Early the next morning as he was led out to be shot his two friends looked on from the window of their prison cell.  He was placed against the wall and the firing squad got ready.  Then, just as the robber chief prepared to give the order to fire, the condemned man looked over their heads and then shouted, “A sandstorm!”  In the ensuing confusion he managed to escape.

Early the next morning the second man was led out while his friend sadly watched from the window.  Remembering what had happened the day before, he too shouted right before the order to fire was given.  Looking to the right, he bellowed, “A flood!”  In the ensuing confusion he too managed to escape.

The next morning it was the third man’s turn.  He remembered how his two friends had managed to escape and so he carefully made his plans.  He was brought before the firing squad and then, right before the order to shoot was given, he looked to the left and then shouted as loud as he could, “Fire!”

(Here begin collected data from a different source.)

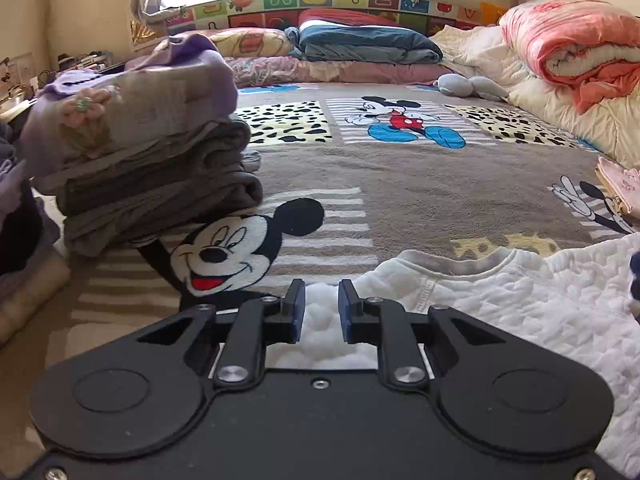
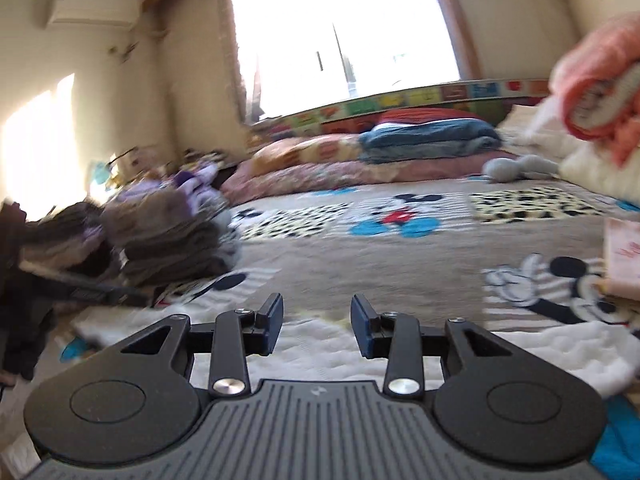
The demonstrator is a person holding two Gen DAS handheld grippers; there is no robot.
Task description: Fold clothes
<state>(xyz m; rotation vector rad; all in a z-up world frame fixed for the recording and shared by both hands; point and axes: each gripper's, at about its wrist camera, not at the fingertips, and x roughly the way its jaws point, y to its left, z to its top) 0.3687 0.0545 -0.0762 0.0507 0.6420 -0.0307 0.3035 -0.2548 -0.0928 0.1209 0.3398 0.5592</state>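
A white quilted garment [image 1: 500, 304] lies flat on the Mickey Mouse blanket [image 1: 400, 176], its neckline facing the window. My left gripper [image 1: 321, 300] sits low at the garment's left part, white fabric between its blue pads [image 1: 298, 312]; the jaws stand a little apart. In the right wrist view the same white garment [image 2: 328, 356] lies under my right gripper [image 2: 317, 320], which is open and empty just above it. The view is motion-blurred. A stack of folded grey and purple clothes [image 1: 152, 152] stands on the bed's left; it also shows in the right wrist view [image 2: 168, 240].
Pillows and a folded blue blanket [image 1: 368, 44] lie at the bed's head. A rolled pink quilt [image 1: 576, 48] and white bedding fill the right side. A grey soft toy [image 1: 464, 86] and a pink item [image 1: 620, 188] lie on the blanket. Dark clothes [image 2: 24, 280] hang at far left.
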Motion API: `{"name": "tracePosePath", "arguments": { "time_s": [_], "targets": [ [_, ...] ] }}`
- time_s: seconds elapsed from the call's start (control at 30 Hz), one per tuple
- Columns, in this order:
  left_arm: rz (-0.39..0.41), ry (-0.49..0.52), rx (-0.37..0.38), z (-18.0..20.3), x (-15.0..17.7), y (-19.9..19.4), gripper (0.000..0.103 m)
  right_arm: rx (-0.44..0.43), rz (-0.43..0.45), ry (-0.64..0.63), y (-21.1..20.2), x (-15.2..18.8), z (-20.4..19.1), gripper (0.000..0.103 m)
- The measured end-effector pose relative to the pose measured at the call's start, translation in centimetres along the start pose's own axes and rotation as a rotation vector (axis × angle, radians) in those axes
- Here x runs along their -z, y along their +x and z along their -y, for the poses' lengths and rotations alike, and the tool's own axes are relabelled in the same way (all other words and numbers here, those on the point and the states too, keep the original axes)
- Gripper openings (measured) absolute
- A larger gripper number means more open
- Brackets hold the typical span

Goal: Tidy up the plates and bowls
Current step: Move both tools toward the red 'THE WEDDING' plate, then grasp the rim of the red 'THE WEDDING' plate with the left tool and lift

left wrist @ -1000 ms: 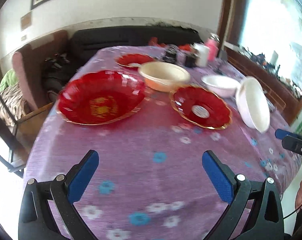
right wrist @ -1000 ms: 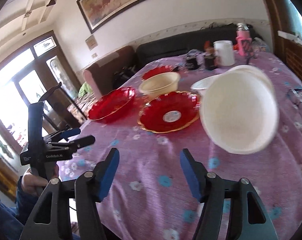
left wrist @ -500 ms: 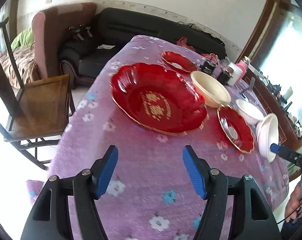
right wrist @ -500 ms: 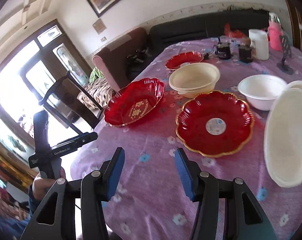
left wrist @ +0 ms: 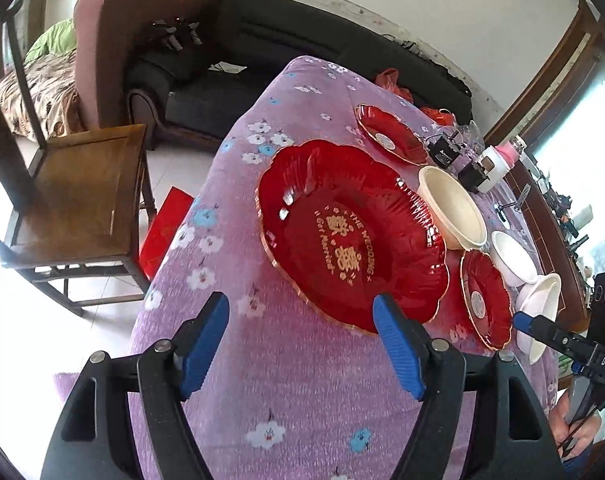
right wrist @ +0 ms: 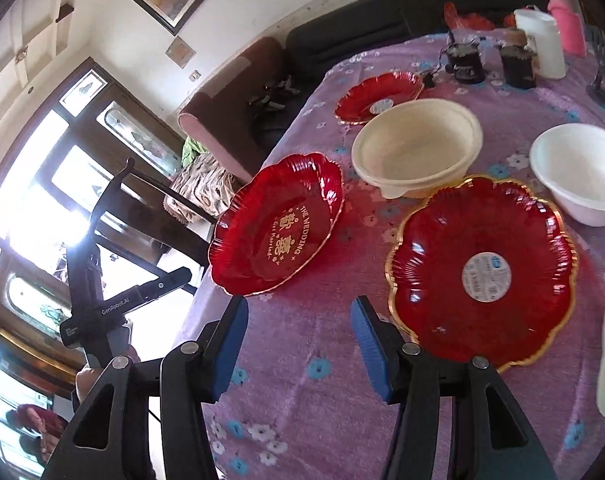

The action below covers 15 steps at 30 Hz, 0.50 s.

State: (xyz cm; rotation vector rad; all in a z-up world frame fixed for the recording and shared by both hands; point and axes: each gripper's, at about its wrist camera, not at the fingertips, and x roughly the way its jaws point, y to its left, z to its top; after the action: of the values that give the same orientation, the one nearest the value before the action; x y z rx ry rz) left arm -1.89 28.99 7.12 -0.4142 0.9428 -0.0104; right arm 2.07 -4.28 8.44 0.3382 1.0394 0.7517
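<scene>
A large red wedding plate [left wrist: 352,236] lies on the purple tablecloth; it also shows in the right wrist view [right wrist: 278,226]. My left gripper [left wrist: 302,344] is open and empty just short of its near rim. A medium red plate [right wrist: 482,272] with a sticker lies ahead of my open, empty right gripper [right wrist: 300,348]. A small red plate [right wrist: 378,96] sits at the far side. A cream bowl [right wrist: 418,148] and a white bowl [right wrist: 582,176] stand behind. Another white bowl [left wrist: 540,312] is tilted at the right edge.
Black jars [right wrist: 466,62], a white jug [right wrist: 540,42] and a pink bottle [right wrist: 566,24] stand at the table's far end. A wooden chair [left wrist: 78,200] and red bag [left wrist: 162,232] are left of the table. A black sofa [left wrist: 302,44] is behind.
Both grippers have moved closer over the table. The left one now points at the large red plate's rim. The tilted white bowl has slid toward the right edge of the right view.
</scene>
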Motion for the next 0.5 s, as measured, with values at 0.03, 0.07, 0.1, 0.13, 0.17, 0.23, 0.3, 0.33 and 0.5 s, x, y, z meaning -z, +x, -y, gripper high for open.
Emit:
{"name": "tracePosePath", "arguments": {
  "time_s": [0.03, 0.07, 0.1, 0.13, 0.17, 0.23, 0.3, 0.33, 0.5],
  "targets": [
    [-0.003, 0.007, -0.010, 0.2, -0.4, 0.4, 0.074, 0.001, -0.003, 0.005, 0.4, -0.2, 0.0, 0.059],
    [-0.007, 0.009, -0.024, 0.2, -0.8, 0.8, 0.074, 0.001, -0.007, 0.011, 0.9, -0.4, 0.0, 0.059],
    [-0.015, 0.007, -0.032, 0.1, -1.2, 1.2, 0.074, 0.000, -0.012, 0.017, 1.3, -0.6, 0.1, 0.060],
    [-0.021, 0.004, -0.034, 0.0, -1.6, 1.7, 0.074, 0.000, -0.017, 0.021, 1.7, -0.9, 0.1, 0.061],
    [-0.026, -0.001, -0.042, -0.1, -2.0, 2.2, 0.074, 0.005, -0.017, 0.021, 2.1, -1.2, 0.1, 0.062],
    [-0.032, -0.003, -0.053, -0.1, -2.6, 3.0, 0.074, 0.019, -0.013, 0.029, 2.6, -1.7, 0.2, 0.063],
    [-0.033, -0.001, -0.061, -0.3, -3.0, 3.5, 0.074, 0.014, -0.013, 0.039, 3.3, -2.2, 0.4, 0.063],
    [-0.035, -0.004, -0.068, -0.4, -3.2, 3.8, 0.074, 0.014, -0.014, 0.040, 3.6, -2.4, 0.5, 0.063],
    [-0.036, 0.006, -0.085, -0.6, -4.5, 5.0, 0.074, 0.039, -0.034, 0.058, 5.6, -3.8, 0.9, 0.063]
  ]
}}
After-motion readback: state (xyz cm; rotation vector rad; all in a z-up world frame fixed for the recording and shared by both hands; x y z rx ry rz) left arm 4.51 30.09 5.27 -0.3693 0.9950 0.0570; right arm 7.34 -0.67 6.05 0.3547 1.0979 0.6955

So goes an old tale; the last man was not what we would say particularly smart or wise.  According to the Bible though, we, the people of God are to be a wise people but what is wisdom and where is it to be found?  Perhaps it is best to start with what wisdom is not.

Contrary to what people sometimes think, wisdom and being smart are not the same thing.  All the intelligence and all the education in the world does not necessarily make a person wise.  As a person once said, tongue in cheek:  “It is smart to know that a tomato is a fruit but it is wise not to put it in a fruit salad!”  All the intelligence and education in the world does not confer wisdom so what is it and where is it to be found?

According to today’s scripture passage which has traditionally been attributed to King Solomon, a man whose wisdom was legendary:  “The fear of the Lord is the beginning of knowledge, but fools despise wisdom and instruction.”  Fear, or as it may more properly be translated, respect, is the starting point for gaining wisdom.  In other words wisdom begins, not with intelligence or education but rather with an attitude, an attitude towards God and ultimately life itself.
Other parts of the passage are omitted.